October Trailer Orders Dip to 17,384, But Pace Quickens for Plants, Retailers
This story appears in the Nov. 28 print edition of Transport Topics.
New orders for commercial trailers dipped 0.8% in October from the year-ago level after a rise in cancellations, but manufacturers and retail sellers reported strong late October and early November activity.
The 17,384 orders in October did rise 6% above the September total of 16,405, but declined from the 17,516 trailers that truckers ordered in October 2010, ACT Research Co., Columbus, Ind., reported Nov. 22.
“If we look at new orders before cancellations, they were 19,408 in October,” Steve Tam, vice president of ACT’s commercial vehicle sector, told Transport Topics. “Cancellations were higher than the normal monthly rate of 5%.”
Customers have placed orders for 178,724 new trailers in the first 10 months of 2011, a 43% increase from the corresponding period last year, ACT reported.
“It was slow for the first several weeks of October and then picked up to become a very good month,” David Giesen, vice president of sales and marketing at Stoughton Trailers, Stoughton, Wis., told Transport Topics. “We didn’t get any cancellations, and then November really boomed for us. We expect our market share for these two months will be pretty good.”
“We were still in the summer doldrums in September and early October, but it started picking up later in October and into early November,” Chris Hammond, vice president of dealer sales at Great Dane Trailers, Savannah, Ga., told TT. “October was very good, and November has been even better.”
Hammond said the slight decline in October orders industrywide was important, “but we think the 6% increase from September was very good.”
ACT’s Tam explained that “much of the October cancellation activity was reported to come from repositioning of backlog from 2011 into 2012, as it was offset by replacement order bookings.”
Thomas Heitzman, vice president of sales at Premier Trailer Leasing Inc., which has 22 locations, with corporate headquarters in Grapevine, Texas, said October and November have been good, both in dry vans and in the oil business.
“Last year, delivery fleets had one surge that began in September and went into the fourth quarter,” Heitzman said. “Christmas started early this year, and we’re expecting to see one more lift for equipment from fleets right after Thanksgiving, because they believe the stores will be restocking.”

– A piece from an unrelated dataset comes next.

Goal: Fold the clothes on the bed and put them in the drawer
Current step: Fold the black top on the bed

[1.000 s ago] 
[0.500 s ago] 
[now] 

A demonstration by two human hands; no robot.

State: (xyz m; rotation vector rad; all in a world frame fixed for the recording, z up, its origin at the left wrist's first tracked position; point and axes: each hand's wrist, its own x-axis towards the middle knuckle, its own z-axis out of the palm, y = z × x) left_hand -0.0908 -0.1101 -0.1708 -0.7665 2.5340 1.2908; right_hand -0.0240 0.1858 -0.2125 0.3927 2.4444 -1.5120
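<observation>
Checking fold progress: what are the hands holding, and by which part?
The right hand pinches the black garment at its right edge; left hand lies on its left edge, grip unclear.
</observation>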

Heitzman said the oil business in the region also has surged.
“This year, we’ve seen a continued increase in flatbed and other trailers because of new drilling for oil, natural gas and shale rock,” he said. “October was a very good month, and it’ll be strong through the rest of the year.”
“My leasing business is up probably 65% this October over last October, rental was up about the same and sales were up about 50%,” Dale Broadrick, owner of Fleetco Inc., Nashville, Tenn., told TT.
He said Fleetco has about 1,500 trailers, nearly all dry vans and containers, in its leasing and rental fleet.
“I’ve been in this business for 40 years, and I never saw a year worse than 2008, when business dropped 75%,” Broadrick said. “Then, 2009 was a little better, 2010 a little better than that, but this year was a complete turnaround.”
Broadrick, who deals mainly with medium- and small-size fleets, said that all of his customers were just replacing aged trailers, not expanding.
“The market is still unsure,” Broadrick said, “and many people are still scared.”
Great Dane’s Hammond also was cautious.
“We’re going to need housing starts and car builds to start coming back to their old levels before people really get excited,” Hammond said. “But then again, this year was better than last year, which was better than ’09, and next year will be better than this year.”
“I would say that both quoting and order activity has been very strong,” Charles Mudd, president of Vanguard National Trailer Corp., Monon, Ind., told TT. “I feel, in my opinion, that economic news in the past two weeks has been easing a lot of the apprehension for next year.”
Mudd said that, until recently, “everyone you met with talked gloom and doom.”
“I feel especially there has been a more positive outlook for next year that the U.S. is on a path of continuous growth — not great growth, but still growth,” Mudd said. “This has been reflected in both quoting and ordering activity.”
Glenn Harney, chief sales officer of Hyundai Translead, San Diego, said that October and early November also had been good order months for his company.
“Most of our orders came after the [economic] news improved,” Harney said. “However, none of the customers directly tied the event to the order. They still credit freight volume as the key.”
All manufacturers said they had most build slots filled for the first quarter of 2012 and already had many spots taken in the second quarter.
In third quarter this year, “new trailer shipments increased to 13,600, representing the highest shipment quarter since 2006,” Dick Giromini, CEO of trailer builder Wabash National Corp., Lafayette, Ind., said Nov. 1 in the company’s third-quarter earnings report.